Exercise instructions
Without altering a single word, repeat the records that follow.

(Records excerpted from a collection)
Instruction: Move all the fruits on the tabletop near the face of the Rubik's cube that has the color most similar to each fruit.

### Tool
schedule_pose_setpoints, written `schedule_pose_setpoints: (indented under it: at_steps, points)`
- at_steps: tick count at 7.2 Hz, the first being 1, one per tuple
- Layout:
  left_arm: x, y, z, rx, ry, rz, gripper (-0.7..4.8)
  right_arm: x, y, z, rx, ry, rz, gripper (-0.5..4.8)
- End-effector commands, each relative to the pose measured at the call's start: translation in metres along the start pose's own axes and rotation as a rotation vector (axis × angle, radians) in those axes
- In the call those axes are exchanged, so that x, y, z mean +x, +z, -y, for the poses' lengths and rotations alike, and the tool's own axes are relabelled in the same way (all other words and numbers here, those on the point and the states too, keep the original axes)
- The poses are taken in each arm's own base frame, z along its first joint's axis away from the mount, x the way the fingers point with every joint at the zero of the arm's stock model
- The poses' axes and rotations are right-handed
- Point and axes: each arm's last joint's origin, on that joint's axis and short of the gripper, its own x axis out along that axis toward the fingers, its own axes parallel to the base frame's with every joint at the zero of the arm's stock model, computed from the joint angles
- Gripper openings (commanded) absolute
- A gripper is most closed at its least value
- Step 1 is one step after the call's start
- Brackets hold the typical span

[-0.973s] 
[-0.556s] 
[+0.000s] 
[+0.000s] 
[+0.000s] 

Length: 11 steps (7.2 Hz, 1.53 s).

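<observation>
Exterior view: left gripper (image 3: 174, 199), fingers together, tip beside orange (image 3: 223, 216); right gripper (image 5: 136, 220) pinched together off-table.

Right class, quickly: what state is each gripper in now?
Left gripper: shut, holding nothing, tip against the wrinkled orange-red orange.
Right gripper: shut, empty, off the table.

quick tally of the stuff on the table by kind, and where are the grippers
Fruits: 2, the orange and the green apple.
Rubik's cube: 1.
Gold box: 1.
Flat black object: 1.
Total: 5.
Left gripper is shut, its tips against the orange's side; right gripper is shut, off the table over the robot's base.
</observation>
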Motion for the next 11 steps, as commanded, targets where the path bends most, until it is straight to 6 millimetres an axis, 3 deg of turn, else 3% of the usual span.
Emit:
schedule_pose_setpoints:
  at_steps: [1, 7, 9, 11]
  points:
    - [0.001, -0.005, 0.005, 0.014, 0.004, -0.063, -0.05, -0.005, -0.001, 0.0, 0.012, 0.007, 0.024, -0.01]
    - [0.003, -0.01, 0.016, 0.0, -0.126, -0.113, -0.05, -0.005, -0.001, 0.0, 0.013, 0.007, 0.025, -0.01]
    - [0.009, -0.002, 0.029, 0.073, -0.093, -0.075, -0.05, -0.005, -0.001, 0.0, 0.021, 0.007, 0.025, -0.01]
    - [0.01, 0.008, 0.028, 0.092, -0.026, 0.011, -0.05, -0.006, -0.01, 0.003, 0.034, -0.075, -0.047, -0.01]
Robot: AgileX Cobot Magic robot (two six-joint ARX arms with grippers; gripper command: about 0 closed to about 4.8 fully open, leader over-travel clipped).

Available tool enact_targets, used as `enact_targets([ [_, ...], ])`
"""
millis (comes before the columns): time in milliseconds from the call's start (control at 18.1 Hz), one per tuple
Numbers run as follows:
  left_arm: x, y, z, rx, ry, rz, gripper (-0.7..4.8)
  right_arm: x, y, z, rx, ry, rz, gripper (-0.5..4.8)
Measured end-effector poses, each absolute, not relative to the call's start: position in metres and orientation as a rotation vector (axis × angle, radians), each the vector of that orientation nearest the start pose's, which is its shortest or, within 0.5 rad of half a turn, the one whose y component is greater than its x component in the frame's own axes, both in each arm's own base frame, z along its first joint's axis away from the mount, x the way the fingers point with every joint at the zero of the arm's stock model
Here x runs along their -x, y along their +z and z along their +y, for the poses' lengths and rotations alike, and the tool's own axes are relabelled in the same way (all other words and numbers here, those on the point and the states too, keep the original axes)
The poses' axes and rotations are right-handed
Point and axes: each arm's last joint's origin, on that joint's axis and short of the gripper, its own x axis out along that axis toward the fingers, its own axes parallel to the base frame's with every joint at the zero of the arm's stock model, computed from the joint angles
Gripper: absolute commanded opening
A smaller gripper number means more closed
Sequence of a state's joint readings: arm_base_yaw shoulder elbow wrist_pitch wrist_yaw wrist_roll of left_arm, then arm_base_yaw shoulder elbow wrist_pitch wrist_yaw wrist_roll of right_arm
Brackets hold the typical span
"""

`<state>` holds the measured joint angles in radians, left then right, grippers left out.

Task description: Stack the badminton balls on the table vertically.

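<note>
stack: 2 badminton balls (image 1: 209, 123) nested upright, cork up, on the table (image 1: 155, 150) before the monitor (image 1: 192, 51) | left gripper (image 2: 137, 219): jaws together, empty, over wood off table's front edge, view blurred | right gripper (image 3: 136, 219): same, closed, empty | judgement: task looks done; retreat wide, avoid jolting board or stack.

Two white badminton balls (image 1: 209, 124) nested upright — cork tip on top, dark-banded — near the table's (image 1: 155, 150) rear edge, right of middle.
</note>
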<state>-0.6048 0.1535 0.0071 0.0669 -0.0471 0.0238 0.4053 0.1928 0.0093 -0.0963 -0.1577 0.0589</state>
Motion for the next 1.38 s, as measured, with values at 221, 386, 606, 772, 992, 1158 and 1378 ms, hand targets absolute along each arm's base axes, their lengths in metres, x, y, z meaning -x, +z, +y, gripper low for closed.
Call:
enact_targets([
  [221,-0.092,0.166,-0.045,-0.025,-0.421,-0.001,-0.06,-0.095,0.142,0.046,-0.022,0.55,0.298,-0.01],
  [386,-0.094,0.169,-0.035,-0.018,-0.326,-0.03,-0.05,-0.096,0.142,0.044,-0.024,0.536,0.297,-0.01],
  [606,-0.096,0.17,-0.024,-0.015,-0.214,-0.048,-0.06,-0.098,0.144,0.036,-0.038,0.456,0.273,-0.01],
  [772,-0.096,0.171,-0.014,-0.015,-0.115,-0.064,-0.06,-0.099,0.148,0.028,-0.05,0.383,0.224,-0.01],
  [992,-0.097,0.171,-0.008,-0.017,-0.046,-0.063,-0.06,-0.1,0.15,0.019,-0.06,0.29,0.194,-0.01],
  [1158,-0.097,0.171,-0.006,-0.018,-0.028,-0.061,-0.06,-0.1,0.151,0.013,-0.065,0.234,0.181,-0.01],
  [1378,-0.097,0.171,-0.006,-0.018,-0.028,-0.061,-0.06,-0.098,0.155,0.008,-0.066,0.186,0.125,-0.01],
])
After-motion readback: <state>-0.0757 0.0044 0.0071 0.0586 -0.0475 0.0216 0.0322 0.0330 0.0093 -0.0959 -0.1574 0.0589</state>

Answer section
Instruction: Move all the fruits on the tabletop near the face of the Rubik's cube that has the color most similar to each fruit.

### Tool
schedule_pose_setpoints, written `schedule_pose_setpoints: (indented under it: at_steps, points)`
- at_steps: tick count at 7.2 Hz, the first being 1, one per tuple
- Layout:
  left_arm: x, y, z, rx, ry, rz, gripper (-0.7..4.8)
  right_arm: x, y, z, rx, ry, rz, gripper (-0.5..4.8)
- End-effector commands, each relative to the pose measured at the call's start: translation in metres along the start pose's own axes and rotation as a rotation vector (axis × angle, radians) in those axes
- In the call those axes are exchanged, so that x, y, z mean +x, +z, -y, for the poses' lengths and rotations alike, and the tool's own axes are relabelled in the same way (all other words and numbers here, those on the point and the states too, keep the original axes)
- The poses are taken in each arm's own base frame, z along its first joint's axis away from the mount, x the way the fingers point with every joint at the zero of the arm's stock model
- The poses' axes and rotations are right-handed
- Point and axes: each arm's last joint's origin, on that joint's axis and short of the gripper, its own x axis out along that axis toward the fingers, its own axes parallel to the base frame's with every joint at the zero of the arm's stock model, computed from the joint angles
- Gripper openings (commanded) absolute
- A gripper is most closed at its least value
- Step 1 is one step after the call's start
- Brackets hold the typical span

[-0.973s] 
[-0.556s] 
[+0.000s] 
[+0.000s] 
[+0.000s] 

Length: 11 steps (7.2 Hz, 1.53 s).

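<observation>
Exterior view: left gripper (image 3: 174, 199), fingers together, tip beside orange (image 3: 223, 216); right gripper (image 5: 136, 220) pinched together off-table.

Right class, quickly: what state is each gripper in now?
Left gripper: shut, holding nothing, tip against the wrinkled orange-red orange.
Right gripper: shut, empty, off the table.

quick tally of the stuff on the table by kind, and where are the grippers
Fruits: 2, the orange and the green apple.
Rubik's cube: 1.
Gold box: 1.
Flat black object: 1.
Total: 5.
Left gripper is shut, its tips against the orange's side; right gripper is shut, off the table over the robot's base.
</observation>
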Motion for the next 11 steps, as commanded, targets where the path bends most, until it is straight to 6 millimetres an axis, 3 deg of turn, else 3% of the usual span.
Emit:
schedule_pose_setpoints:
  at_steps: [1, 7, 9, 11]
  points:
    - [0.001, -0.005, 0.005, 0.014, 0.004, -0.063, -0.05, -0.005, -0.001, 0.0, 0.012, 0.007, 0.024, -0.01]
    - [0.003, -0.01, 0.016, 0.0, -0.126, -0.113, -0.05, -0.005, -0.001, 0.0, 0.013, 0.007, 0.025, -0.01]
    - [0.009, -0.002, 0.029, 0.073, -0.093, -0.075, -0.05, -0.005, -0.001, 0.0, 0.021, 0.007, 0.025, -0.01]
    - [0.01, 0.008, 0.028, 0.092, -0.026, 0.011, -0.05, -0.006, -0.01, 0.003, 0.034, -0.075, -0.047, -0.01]
Robot: AgileX Cobot Magic robot (two six-joint ARX arms with grippers; gripper command: about 0 closed to about 4.8 fully open, leader over-travel clipped).

Available tool enact_targets, used as `enact_targets([ [_, ...], ])`
"""
millis (comes before the columns): time in milliseconds from the call's start (control at 18.1 Hz), one per tuple
Numbers run as follows:
  left_arm: x, y, z, rx, ry, rz, gripper (-0.7..4.8)
  right_arm: x, y, z, rx, ry, rz, gripper (-0.5..4.8)
Measured end-effector poses, each absolute, not relative to the call's start: position in metres and orientation as a rotation vector (axis × angle, radians), each the vector of that orientation nearest the start pose's, which is its shortest or, within 0.5 rad of half a turn, the one whose y component is greater than its x component in the frame's own axes, both in each arm's own base frame, z along its first joint's axis away from the mount, x the way the fingers point with every joint at the zero of the arm's stock model
Here x runs along their -x, y along their +z and z along their +y, for the poses' lengths and rotations alike, and the tool's own axes are relabelled in the same way (all other words and numbers here, those on the point and the states too, keep the original axes)
The poses' axes and rotations are right-handed
Point and axes: each arm's last joint's origin, on that joint's axis and short of the gripper, its own x axis out along that axis toward the fingers, its own axes parallel to the base frame's with every joint at the zero of the arm's stock model, computed from the joint angles
Gripper: absolute commanded opening
A smaller gripper number means more closed
Sequence of a state's joint readings: arm_base_yaw shoulder elbow wrist_pitch wrist_yaw wrist_roll of left_arm, then arm_base_yaw shoulder elbow wrist_pitch wrist_yaw wrist_roll of right_arm
Brackets hold the typical span
"""

`<state>` holds the measured joint angles in radians, left then right, grippers left out.

Task description: Stack the badminton balls on the table vertically.

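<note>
stack: 2 badminton balls (image 1: 209, 123) nested upright, cork up, on the table (image 1: 155, 150) before the monitor (image 1: 192, 51) | left gripper (image 2: 137, 219): jaws together, empty, over wood off table's front edge, view blurred | right gripper (image 3: 136, 219): same, closed, empty | judgement: task looks done; retreat wide, avoid jolting board or stack.

Two white badminton balls (image 1: 209, 124) nested upright — cork tip on top, dark-banded — near the table's (image 1: 155, 150) rear edge, right of middle.
</note>
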<state>-0.6048 0.1535 0.0071 0.0669 -0.0471 0.0238 0.4053 0.1928 0.0093 -0.0963 -0.1577 0.0589</state>
Motion for the next 1.38 s, as measured, with values at 221, 386, 606, 772, 992, 1158 and 1378 ms, hand targets absolute along each arm's base axes, their lengths in metres, x, y, z meaning -x, +z, +y, gripper low for closed.
Call:
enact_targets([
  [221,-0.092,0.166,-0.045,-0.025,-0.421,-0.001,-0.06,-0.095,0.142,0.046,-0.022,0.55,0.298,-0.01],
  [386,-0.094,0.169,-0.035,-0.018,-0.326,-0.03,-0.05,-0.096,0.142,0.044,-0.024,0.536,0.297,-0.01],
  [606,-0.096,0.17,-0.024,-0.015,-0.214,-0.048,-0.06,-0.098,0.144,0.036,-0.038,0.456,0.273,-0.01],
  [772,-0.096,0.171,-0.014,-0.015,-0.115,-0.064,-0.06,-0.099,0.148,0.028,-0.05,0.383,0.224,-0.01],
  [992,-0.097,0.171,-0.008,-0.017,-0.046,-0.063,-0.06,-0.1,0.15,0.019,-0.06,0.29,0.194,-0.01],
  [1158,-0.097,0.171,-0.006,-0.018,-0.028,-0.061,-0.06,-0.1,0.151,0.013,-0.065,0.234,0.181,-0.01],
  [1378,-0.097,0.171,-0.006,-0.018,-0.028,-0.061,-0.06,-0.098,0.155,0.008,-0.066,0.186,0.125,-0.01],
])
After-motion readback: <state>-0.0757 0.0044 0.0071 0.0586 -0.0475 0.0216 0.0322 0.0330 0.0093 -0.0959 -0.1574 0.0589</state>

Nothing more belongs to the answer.